Collected material:
******

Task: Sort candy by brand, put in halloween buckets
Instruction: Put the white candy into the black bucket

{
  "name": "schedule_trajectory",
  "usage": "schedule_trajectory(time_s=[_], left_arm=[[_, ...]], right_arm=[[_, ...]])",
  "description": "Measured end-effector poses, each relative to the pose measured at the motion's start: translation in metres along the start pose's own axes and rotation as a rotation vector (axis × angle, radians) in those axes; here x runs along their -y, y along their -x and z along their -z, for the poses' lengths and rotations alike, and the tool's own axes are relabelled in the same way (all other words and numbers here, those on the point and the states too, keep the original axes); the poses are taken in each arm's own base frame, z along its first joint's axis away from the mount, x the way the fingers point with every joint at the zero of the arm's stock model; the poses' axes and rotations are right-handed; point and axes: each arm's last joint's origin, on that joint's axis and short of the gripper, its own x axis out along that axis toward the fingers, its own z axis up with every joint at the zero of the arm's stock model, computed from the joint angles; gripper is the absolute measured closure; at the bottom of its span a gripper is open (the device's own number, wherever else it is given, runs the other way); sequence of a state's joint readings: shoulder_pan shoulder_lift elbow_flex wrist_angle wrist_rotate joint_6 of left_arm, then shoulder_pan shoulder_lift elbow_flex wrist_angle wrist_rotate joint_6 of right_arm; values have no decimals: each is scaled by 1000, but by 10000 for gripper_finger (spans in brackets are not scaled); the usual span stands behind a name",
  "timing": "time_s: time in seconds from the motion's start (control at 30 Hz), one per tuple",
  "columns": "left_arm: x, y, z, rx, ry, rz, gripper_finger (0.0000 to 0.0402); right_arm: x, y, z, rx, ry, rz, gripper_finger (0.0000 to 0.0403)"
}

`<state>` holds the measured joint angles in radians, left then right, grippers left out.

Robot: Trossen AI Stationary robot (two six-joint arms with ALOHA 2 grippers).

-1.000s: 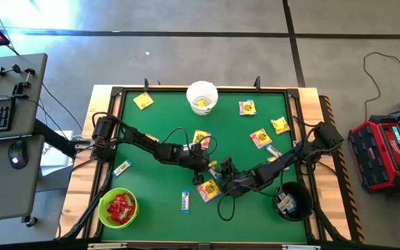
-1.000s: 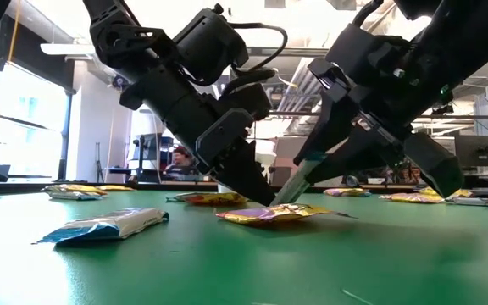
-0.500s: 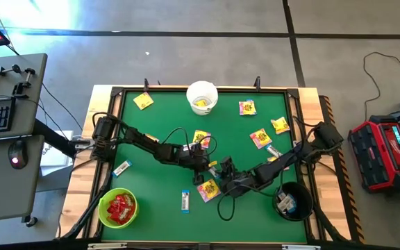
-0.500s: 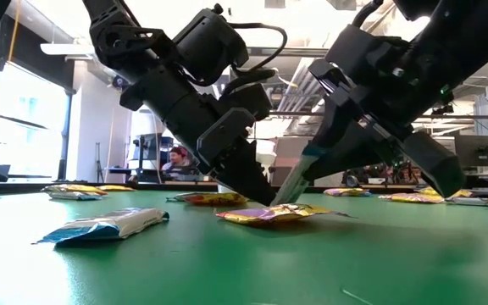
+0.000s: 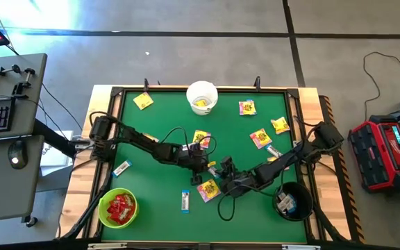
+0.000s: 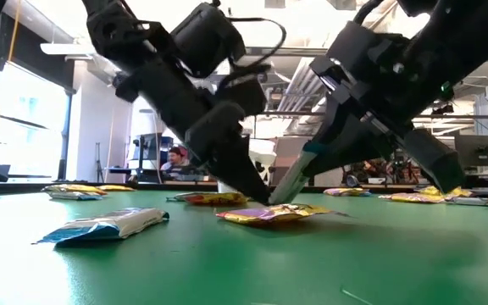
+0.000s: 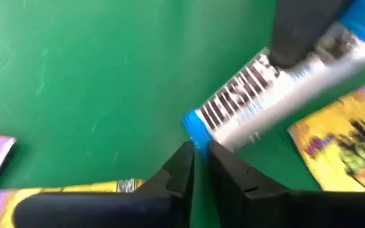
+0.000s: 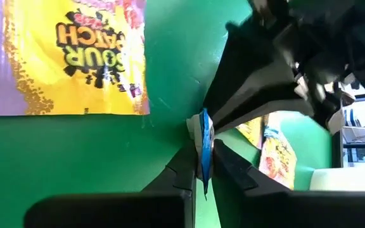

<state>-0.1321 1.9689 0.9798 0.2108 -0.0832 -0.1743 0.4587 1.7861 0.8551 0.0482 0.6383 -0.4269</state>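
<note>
Mid-worktop: right gripper [image 8: 201, 166] jaws clamp a narrow white-and-blue wrapped candy bar [image 7: 277, 95]; left gripper [image 7: 199, 158] jaws nearly closed at its other end, grip uncertain.

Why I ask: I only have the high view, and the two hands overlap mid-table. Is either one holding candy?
Observer: Yes. The right wrist view shows the right hand shut on the blue end of a white-and-blue bar.
Operator: Is the bar off the table?
Observer: In the low view it slants upward, its lower end down by a yellow packet lying flat.
Operator: And the left hand?
Observer: Its wrist view shows the left hand right at the bar's other blue end.
</note>
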Motion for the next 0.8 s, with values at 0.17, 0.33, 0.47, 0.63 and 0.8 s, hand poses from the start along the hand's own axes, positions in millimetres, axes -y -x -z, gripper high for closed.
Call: schedule_trajectory(time_s=[0.17,0.33,0.47,0.63,0.8], left_arm=[[0,21,-15,32,-34,-34,325],[-2,32,-19,23,-40,-76,298],[-2,38,-23,33,-38,-77,289],[-1,40,-23,29,-53,-79,286],[-1,40,-21,8,-58,-81,286]], right_arm=[[10,11,-2,14,-25,19,387],[25,36,0,-2,-79,5,388],[39,68,-3,-17,-173,-25,388],[57,117,-10,-76,-277,-87,388],[74,166,-22,-169,-445,-209,388]])
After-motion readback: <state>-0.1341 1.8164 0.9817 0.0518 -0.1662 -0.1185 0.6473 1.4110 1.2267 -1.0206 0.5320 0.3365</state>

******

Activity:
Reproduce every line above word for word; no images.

Problem solution:
Task: Sort candy by brand, put in halloween buckets
Instruction: Put the white candy into the black bucket

{
  "name": "schedule_trajectory",
  "usage": "schedule_trajectory(time_s=[_], left_arm=[[_, ...]], right_arm=[[_, ...]])",
  "description": "Measured end-effector poses, each relative to the pose measured at the motion's start: translation in metres along the start pose's own axes and rotation as a rotation vector (axis × angle, radians) in those axes; here x runs along their -y, y along their -x and z along their -z, for the poses' lengths and rotations alike, and the tool's own axes are relabelled in the same way (all other words and numbers here, those on the point and the states too, keep the original axes); the poses are taken in each arm's own base frame, z along its first joint's axis away from the mount, x the way the fingers point with every joint at the zero of the arm's stock model; the poses' axes and rotations are right-handed; point and axes: each arm's last joint's origin, on that joint's axis and short of the gripper, its own x axis out along that axis toward the fingers, its own z axis up with every joint at the zero of the arm's stock model, computed from the joint angles; gripper is the absolute measured closure; at the bottom of its span a gripper is open (the device's own number, wherever else it is given, runs the other way); sequence of a state's joint readings: shoulder_pan shoulder_lift elbow_flex wrist_angle wrist_rotate joint_6 of left_arm, then shoulder_pan shoulder_lift elbow_flex wrist_angle wrist_rotate joint_6 of right_arm; values have no decimals: each is scaled by 1000, but by 10000 for gripper_finger (spans in brackets are not scaled); the usual span stands behind a name",
  "timing": "time_s: time in seconds from the motion's start (control at 30 Hz), one per tuple",
  "columns": "left_arm: x, y, z, rx, ry, rz, gripper_finger (0.0000 to 0.0402); right_arm: x, y, z, rx, ry, rz, gripper_finger (0.0000 to 0.0403)"
}

`<state>` holds the measured joint angles in radians, left then right, grippers left out.

Robot: Trossen AI Stationary robot (two six-joint arms with ALOHA 2 grippers).

-1.000s: 
-1.000s: 
-0.500s: 
-0.500s: 
+0.000s: 
+0.000s: 
+0.000s: 
+0.000s: 

<state>-0.1321 1.9689 0.9798 0.2108 -0.0832 -0.1743 0.4587 1.7861 0.8551 0.0482 0.6383 -0.4269</state>
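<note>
Mid-worktop: right gripper [image 8: 201, 166] jaws clamp a narrow white-and-blue wrapped candy bar [image 7: 277, 95]; left gripper [image 7: 199, 158] jaws nearly closed at its other end, grip uncertain.

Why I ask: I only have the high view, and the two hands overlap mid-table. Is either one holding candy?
Observer: Yes. The right wrist view shows the right hand shut on the blue end of a white-and-blue bar.
Operator: Is the bar off the table?
Observer: In the low view it slants upward, its lower end down by a yellow packet lying flat.
Operator: And the left hand?
Observer: Its wrist view shows the left hand right at the bar's other blue end.
</note>
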Motion for the next 0.8 s, with values at 0.17, 0.33, 0.47, 0.63 and 0.8 s, hand poses from the start along the hand's own axes, positions in millimetres, axes -y -x -z, gripper high for closed.
Call: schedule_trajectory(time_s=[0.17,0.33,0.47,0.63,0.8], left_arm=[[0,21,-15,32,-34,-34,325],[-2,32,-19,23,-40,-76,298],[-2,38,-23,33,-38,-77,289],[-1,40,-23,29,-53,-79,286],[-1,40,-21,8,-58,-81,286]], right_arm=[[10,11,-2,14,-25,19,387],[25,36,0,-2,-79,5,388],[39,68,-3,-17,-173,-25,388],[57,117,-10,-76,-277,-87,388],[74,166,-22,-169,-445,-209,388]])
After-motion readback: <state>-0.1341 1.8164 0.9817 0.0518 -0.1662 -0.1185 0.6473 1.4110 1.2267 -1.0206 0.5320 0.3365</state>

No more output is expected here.